Simplified architecture diagram for John Lewis Search Service

In Elasticsearch terms, our dataset would be considered static — products can be added, removed and their information updated, but overall is relatively (compared to, say, an index used to store logging data) unchanging and the size of the index is consistent at around 100k documents.

Despite the fact that our data changes infrequently, the fields which may be in any one document versus another are dynamic. Sure, some core attributes will be consistent across all products e.g. title, price, productId, but many attributes will be specific to the product. For example, a “maingemstone” attribute may be common for jewellery products, but is unlikely to feature for a range of towels. Moreover, we do not have an upfront view of what all of the possible attributes for a product could be; if a new type of product is added to our assortment, the product data team may have to define a new set of attributes to capture its information. Considering the large assortment of products we sell, you quickly end up with a huge list of possible fields a document could contain.

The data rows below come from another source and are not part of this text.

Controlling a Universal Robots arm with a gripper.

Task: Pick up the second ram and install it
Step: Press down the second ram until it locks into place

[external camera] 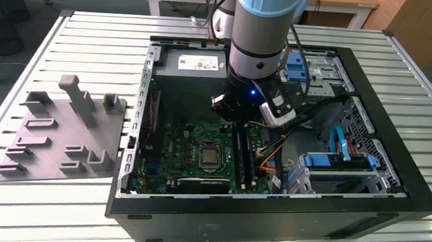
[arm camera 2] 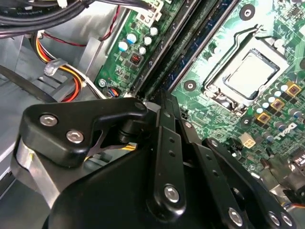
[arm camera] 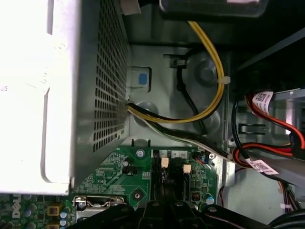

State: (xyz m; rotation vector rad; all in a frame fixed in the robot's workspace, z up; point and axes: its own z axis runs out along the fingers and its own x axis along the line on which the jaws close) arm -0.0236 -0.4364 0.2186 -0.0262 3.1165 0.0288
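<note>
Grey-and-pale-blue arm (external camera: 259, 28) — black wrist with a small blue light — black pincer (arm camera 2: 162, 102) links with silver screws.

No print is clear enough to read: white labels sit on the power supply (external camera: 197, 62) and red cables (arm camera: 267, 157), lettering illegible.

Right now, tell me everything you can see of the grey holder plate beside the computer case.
The grey holder plate looks like one matte moulded plastic piece. It lies flat on the slatted white table, to the exterior view's left of the open computer case. Blocks, brackets and slotted holders rise from its base, and the tall post near its far edge is the highest. Its near corner runs close along the case wall; whether they touch cannot be told.
</note>
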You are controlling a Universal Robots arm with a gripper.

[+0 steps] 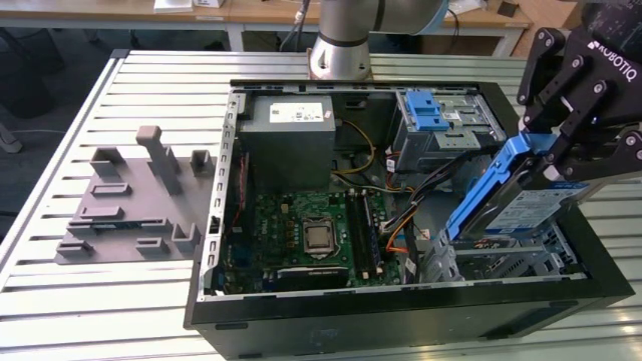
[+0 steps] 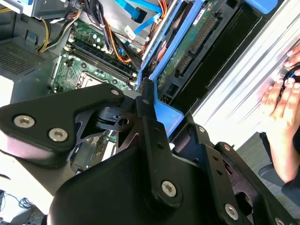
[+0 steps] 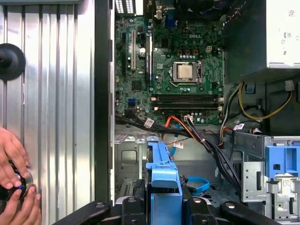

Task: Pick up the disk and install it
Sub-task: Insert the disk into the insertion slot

All of this leads to complications when it comes to defining our index mappings. A well defined list of mappings is imperative for optimising indexing / search performance — it allows you to store your different data fields in the most efficient way for the functions you wish to perform on them. For smaller, well defined document structures, a good mapping is simple to construct. But when it comes to larger, more dynamic document structures, the situation becomes complicated. How can you construct a mapping without knowing all of the possible fields upfront?

Flattened data type

One potential solution is using the flattened data type for objects with an unknown set of subfields underneath. Unlike normal object fields, where subfields are mapped / indexed separately, using the flattened type means that the entire object (i.e. all of the subfields) are mapped as a single field. This allows you to define the mapping of an entire object in one single mapping entry:

{
  "dynamic": false,
  "properties": {
    "title": {
      "type": "text"
    },
    "productCode": {
      "type": "keyword"
    },
    "productAttributes": {
      "type": "flattened"
    }
  }
}

See above, how the entire mapping for ‘productAttributes’ and all of its subfields is defined in one single mapping.

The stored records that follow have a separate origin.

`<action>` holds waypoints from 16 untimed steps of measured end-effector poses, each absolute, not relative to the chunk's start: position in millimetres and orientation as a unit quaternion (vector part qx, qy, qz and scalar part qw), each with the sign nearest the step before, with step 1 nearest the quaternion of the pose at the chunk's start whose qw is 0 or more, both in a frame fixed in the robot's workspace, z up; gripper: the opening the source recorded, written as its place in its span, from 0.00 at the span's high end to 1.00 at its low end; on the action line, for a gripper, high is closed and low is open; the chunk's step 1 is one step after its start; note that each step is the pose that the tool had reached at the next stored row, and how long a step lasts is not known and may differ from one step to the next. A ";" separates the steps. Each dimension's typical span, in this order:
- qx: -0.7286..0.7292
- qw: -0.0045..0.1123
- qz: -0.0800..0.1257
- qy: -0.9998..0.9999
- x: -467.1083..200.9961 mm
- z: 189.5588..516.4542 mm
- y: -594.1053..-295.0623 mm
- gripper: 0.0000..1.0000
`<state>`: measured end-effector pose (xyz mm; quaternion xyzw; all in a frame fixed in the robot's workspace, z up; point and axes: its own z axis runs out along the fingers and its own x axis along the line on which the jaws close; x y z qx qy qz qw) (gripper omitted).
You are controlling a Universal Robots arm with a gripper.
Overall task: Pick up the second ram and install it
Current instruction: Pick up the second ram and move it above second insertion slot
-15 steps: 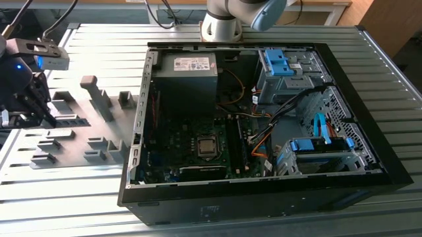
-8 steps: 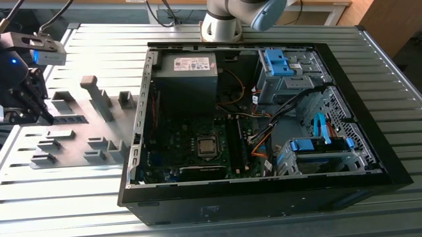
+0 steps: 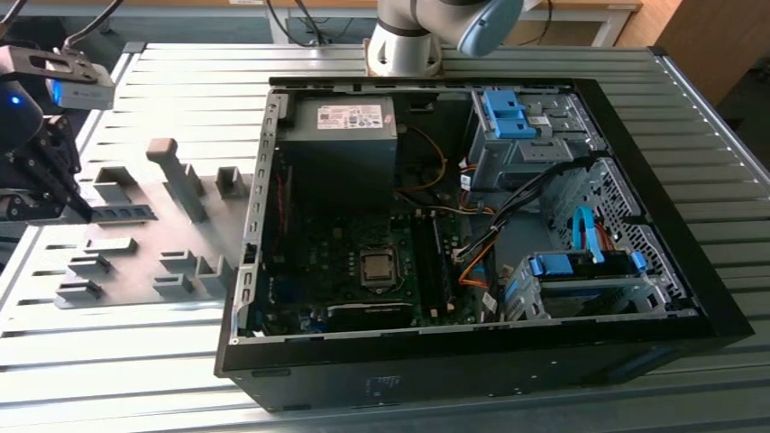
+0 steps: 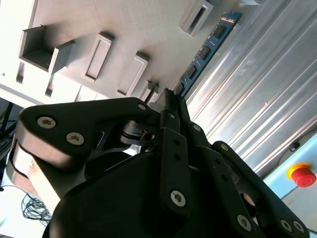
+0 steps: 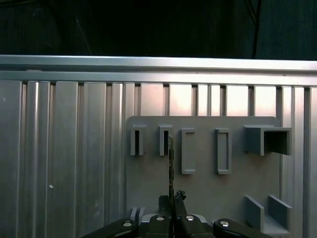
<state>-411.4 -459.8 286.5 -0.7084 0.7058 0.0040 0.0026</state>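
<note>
The gripper [image 4: 170, 99] hung over the holder plate [image 5: 208, 193], its fingers closed and apparently pinching one end of the ram [image 4: 207, 48]. The ram stood on edge above the plate, just beside a narrow slot [image 5: 137, 141]. Whether it touched the plate was unclear.

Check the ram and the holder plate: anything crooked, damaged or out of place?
Nothing stands out. The second ram, pinched at one end by the claw, looks straight and unbent, and the grey holder plate lies square on the ribbed table.
</note>
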 end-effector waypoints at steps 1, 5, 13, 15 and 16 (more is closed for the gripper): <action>-0.708 0.003 0.004 0.706 -411.4 287.9 -459.8 0.86; -0.708 0.003 0.004 0.706 -411.4 293.7 -459.8 0.86; -0.708 0.003 0.004 0.706 -411.4 307.1 -459.8 0.86; -0.708 0.003 0.004 0.706 -411.4 310.2 -459.8 0.86; -0.708 0.003 0.004 0.706 -411.4 311.7 -459.8 0.86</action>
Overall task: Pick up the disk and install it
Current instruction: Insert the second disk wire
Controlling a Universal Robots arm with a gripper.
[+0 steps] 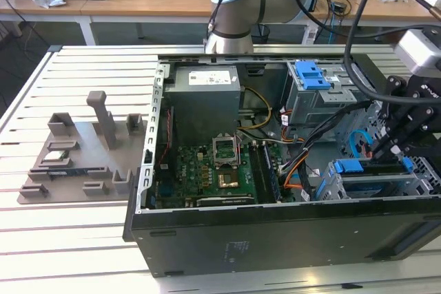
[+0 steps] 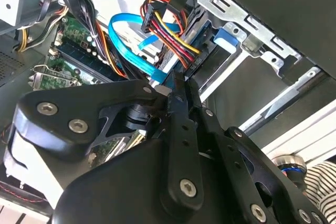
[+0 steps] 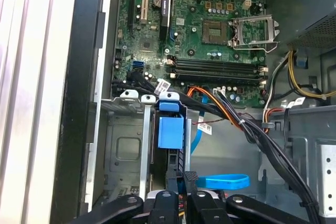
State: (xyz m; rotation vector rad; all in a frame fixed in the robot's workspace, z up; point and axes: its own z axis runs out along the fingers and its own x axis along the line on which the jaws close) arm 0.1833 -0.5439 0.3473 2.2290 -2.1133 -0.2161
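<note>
Exterior view, right of frame: gripper (image 1: 391, 148) down inside the case, fingers together over the disk (image 1: 372, 170), already seated edge-up in the lower bay. Stiff, dense, shock-sensitive; best held by its blue rails (image 3: 170, 132), probably

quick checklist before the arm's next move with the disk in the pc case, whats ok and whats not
1. Gripper at the lower drive bay, exterior view's right: ok.
2. Disk standing in the bay, blue rail end up in the first wrist view: ok.
3. Disk fully seated: cannot tell; its lower part is hidden.
4. Fingers closed together just above the disk's edge: ok. Actual contact: cannot tell.
5. Cables clear: not ok; the blue data cable and the red-yellow power plug sit right beside the fingertips in the second wrist view.
6. Upper cage's blue latch away from the gripper: ok.
</note>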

The benefit of this approach is that a field with an unknown (and potentially very large) set of subfields is indexed as single, memory efficient field. The trade off is that due to the fact that, underneath, all subfields are treated as keywords, search / aggregation functionality on flattened fields is more limited than if each field was individually mapped.

Also, by defining a field as flattened, you completely lose the ability to define more specific mappings for any of its subfields. This could be a problem, say, if in your scenario the functionality available on flattened fields is sufficient for the majority of subfields, but for certain subfields you require a more specific mapping; Elasticsearch will not allow you to provide a specific mapping for a subfield if the parent field has been defined as flattened. For that, you require an approach which gives you more flexibility.

Dynamic mapping

Enter, dynamic mapping. If switched on, the dynamic mapping feature of Elasticsearch allows you to load documents into your index without defining mappings for all fields upfront. When it encounters a field you have not provided an explicit mapping for, it generates a mapping entry for you based upon the data within it. The mapping is unlikely to be correctly optimised for the functions you wish to perform on the field, but it will be indexed and therefore will be searchable, allowing you to quickly dive into your data. Enabling dynamic mapping can be done at the top level i.e. enable / disable dynamic mapping for anything within the document, but can also be overridden on a per field basis e.g. if you wanted a general approach of disabling dynamic mapping, but wanted to allow dynamic mapping for specific field(s) within your document.

{
  "dynamic": false,
  "properties": {
    "title": {
      "type": "text"
    },
    "productCode": {
      "type": "keyword"
    },
    "productAttributes": {
      "type": "object",
      "dynamic": true
    }
  }
}

See above, dynamic mapping is switched off at the top level, but is overridden to allow dynamic mapping to occur for subfields of the ‘productAttributes’ object.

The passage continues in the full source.